Give the data below again exactly as written, but without the pictures.

MATERIAL FOR THIS TASK Block Start

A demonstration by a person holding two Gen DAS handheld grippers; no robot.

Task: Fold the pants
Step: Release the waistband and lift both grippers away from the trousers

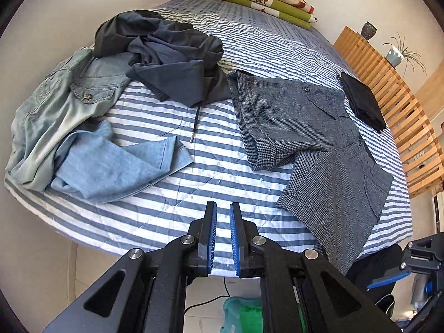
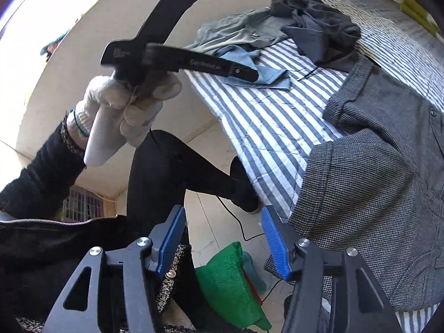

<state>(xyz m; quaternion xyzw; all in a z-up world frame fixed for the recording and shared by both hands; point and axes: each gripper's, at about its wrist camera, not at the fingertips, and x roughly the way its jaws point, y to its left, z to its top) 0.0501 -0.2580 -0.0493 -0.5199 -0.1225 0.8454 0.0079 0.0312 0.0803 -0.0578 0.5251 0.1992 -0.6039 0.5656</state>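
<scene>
Grey houndstooth shorts [image 1: 319, 138] lie spread flat on the striped bed [image 1: 194, 183], one leg hem reaching the near edge. My left gripper [image 1: 223, 204] hovers over the bed's near edge, left of the shorts. Its blue pads stand a narrow gap apart with nothing between them. In the right wrist view the shorts [image 2: 374, 180] fill the right side. My right gripper [image 2: 222, 209] is wide open and empty, held off the bed's edge just left of the near leg hem. A white-gloved hand [image 2: 133, 105] holds the left gripper [image 2: 244, 73] above the bed.
A heap of light denim [image 1: 69, 127] and dark garments [image 1: 161, 52] covers the bed's left. A folded black garment [image 1: 363, 101] lies by the wooden slatted rail [image 1: 394, 91]. Folded green blankets [image 1: 263, 0] sit at the far end. A green cloth [image 2: 227, 277] and a cable are on the floor.
</scene>
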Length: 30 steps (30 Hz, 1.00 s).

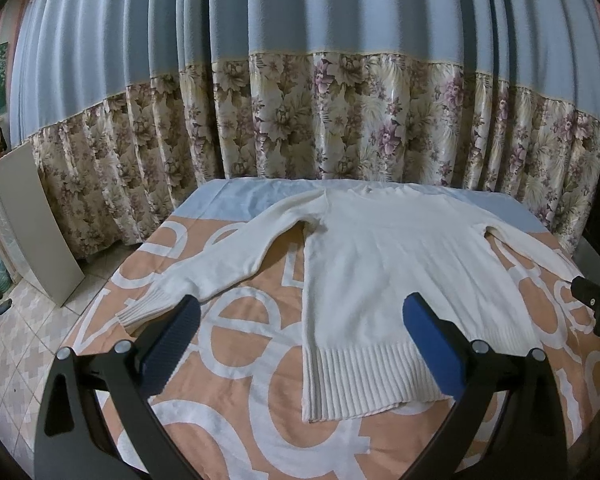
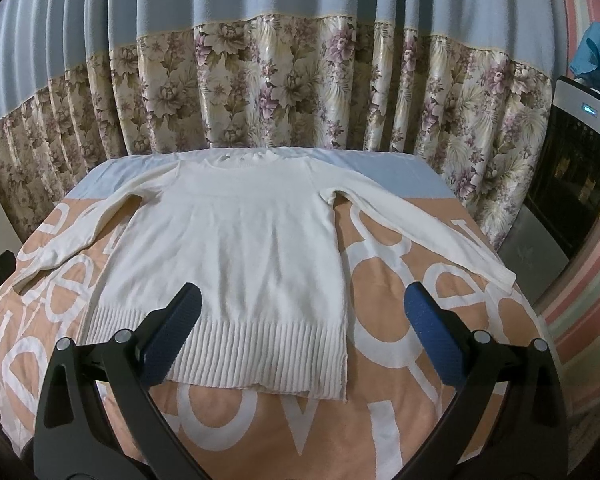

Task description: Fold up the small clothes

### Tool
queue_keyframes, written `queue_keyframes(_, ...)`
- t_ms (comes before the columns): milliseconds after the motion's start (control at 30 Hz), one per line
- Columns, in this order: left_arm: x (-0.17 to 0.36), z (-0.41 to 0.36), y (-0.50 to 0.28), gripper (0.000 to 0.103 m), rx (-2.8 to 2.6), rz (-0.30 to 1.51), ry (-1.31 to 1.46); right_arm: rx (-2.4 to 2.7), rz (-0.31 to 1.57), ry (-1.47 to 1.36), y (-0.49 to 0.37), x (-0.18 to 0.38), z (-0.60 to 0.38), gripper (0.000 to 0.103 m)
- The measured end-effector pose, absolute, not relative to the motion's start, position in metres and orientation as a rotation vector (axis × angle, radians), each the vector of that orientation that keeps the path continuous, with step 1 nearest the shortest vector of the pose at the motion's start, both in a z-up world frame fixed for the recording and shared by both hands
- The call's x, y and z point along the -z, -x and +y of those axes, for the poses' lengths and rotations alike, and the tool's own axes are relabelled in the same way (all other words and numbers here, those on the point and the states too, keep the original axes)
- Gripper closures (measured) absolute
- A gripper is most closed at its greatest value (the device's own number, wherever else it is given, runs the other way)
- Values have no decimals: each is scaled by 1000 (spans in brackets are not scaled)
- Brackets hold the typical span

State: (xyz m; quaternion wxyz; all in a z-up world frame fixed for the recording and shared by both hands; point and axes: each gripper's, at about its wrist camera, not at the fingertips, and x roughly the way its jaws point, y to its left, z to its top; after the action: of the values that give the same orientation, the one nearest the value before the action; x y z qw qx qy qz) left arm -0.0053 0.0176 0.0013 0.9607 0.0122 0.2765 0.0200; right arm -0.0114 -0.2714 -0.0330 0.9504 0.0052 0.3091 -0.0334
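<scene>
blue ribbed pads on the left gripper [image 1: 300, 320] stand wide apart, holding nothing, hovering over the near end of the bed. the right gripper [image 2: 302, 312] is the same, spread wide and empty.

just ahead of both lies the white knit sweater [image 1: 380, 276], flat on the peach bedspread [image 1: 240, 412] with big white letters. its long axis runs from the ribbed hem [image 2: 236, 344] at six o'clock, nearest the grippers, to the collar at twelve by the floral curtain [image 2: 300, 88].

the left sleeve [image 1: 204, 268] angles out toward nine o'clock, its cuff close to the left gripper's pad; the right sleeve [image 2: 424, 228] slants toward three, its cuff near the bed's edge, beyond the right gripper's pad. each gripper looks nearer its own sleeve, so i'd guess the sleeves get folded inward first.
</scene>
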Motion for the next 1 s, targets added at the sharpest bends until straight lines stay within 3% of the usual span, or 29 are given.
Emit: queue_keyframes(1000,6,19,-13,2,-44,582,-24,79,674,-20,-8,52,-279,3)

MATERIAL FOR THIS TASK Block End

_TASK ANSWER_
A demonstration by a person holding two Gen DAS handheld grippers; no robot.

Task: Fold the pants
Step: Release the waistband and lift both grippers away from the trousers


<state>(xyz m; quaternion xyzw; all in a z-up world frame fixed for the recording and shared by both hands; point and axes: each gripper's, at about its wrist camera, not at the fingertips, and x roughly the way its jaws point, y to its left, z to its top) 0.0501 -0.2580 -0.0493 -0.5199 -0.1225 0.8454 0.0079 0.0312 0.0803 -0.0578 0.5251 0.1992 -0.6039 0.5656</state>
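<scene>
Grey houndstooth shorts [image 1: 319, 138] lie spread flat on the striped bed [image 1: 194, 183], one leg hem reaching the near edge. My left gripper [image 1: 223, 204] hovers over the bed's near edge, left of the shorts. Its blue pads stand a narrow gap apart with nothing between them. In the right wrist view the shorts [image 2: 374, 180] fill the right side. My right gripper [image 2: 222, 209] is wide open and empty, held off the bed's edge just left of the near leg hem. A white-gloved hand [image 2: 133, 105] holds the left gripper [image 2: 244, 73] above the bed.
A heap of light denim [image 1: 69, 127] and dark garments [image 1: 161, 52] covers the bed's left. A folded black garment [image 1: 363, 101] lies by the wooden slatted rail [image 1: 394, 91]. Folded green blankets [image 1: 263, 0] sit at the far end. A green cloth [image 2: 227, 277] and a cable are on the floor.
</scene>
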Length: 30 steps (30 Hz, 1.00 s).


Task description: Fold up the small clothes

### Tool
queue_keyframes, written `queue_keyframes(_, ...)`
- t_ms (comes before the columns): milliseconds after the motion's start (control at 30 Hz), one per line
- Columns, in this order: left_arm: x (-0.17 to 0.36), z (-0.41 to 0.36), y (-0.50 to 0.28), gripper (0.000 to 0.103 m), rx (-2.8 to 2.6), rz (-0.30 to 1.51), ry (-1.31 to 1.46); right_arm: rx (-2.4 to 2.7), rz (-0.31 to 1.57), ry (-1.47 to 1.36), y (-0.49 to 0.37), x (-0.18 to 0.38), z (-0.60 to 0.38), gripper (0.000 to 0.103 m)
- The measured end-effector pose, absolute, not relative to the motion's start, position in metres and orientation as a rotation vector (axis × angle, radians), each the vector of that orientation that keeps the path continuous, with step 1 nearest the shortest vector of the pose at the motion's start, both in a z-up world frame fixed for the recording and shared by both hands
- The call's x, y and z point along the -z, -x and +y of those axes, for the poses' lengths and rotations alike, and the tool's own axes are relabelled in the same way (all other words and numbers here, those on the point and the states too, keep the original axes)
- Gripper closures (measured) absolute
- A gripper is most closed at its greatest value (the device's own number, wherever else it is given, runs the other way)
- Values have no decimals: each is scaled by 1000 (spans in brackets are not scaled)
- Brackets hold the typical span

State: (xyz m; quaternion wxyz; all in a z-up world frame fixed for the recording and shared by both hands; point and axes: each gripper's, at about its wrist camera, not at the fingertips, and x roughly the way its jaws point, y to its left, z to its top; after the action: of the values that give the same orientation, the one nearest the value before the action; x y z qw qx qy qz) left arm -0.0053 0.0176 0.0013 0.9607 0.0122 0.2765 0.0200; right arm -0.0114 -0.2714 -0.0330 0.9504 0.0052 0.3091 -0.0334
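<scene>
blue ribbed pads on the left gripper [image 1: 300, 320] stand wide apart, holding nothing, hovering over the near end of the bed. the right gripper [image 2: 302, 312] is the same, spread wide and empty.

just ahead of both lies the white knit sweater [image 1: 380, 276], flat on the peach bedspread [image 1: 240, 412] with big white letters. its long axis runs from the ribbed hem [image 2: 236, 344] at six o'clock, nearest the grippers, to the collar at twelve by the floral curtain [image 2: 300, 88].

the left sleeve [image 1: 204, 268] angles out toward nine o'clock, its cuff close to the left gripper's pad; the right sleeve [image 2: 424, 228] slants toward three, its cuff near the bed's edge, beyond the right gripper's pad. each gripper looks nearer its own sleeve, so i'd guess the sleeves get folded inward first.
</scene>
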Motion for the next 1 s, targets added at the sharpest bends until straight lines stay within 3% of the usual span, or 29 are given.
Emit: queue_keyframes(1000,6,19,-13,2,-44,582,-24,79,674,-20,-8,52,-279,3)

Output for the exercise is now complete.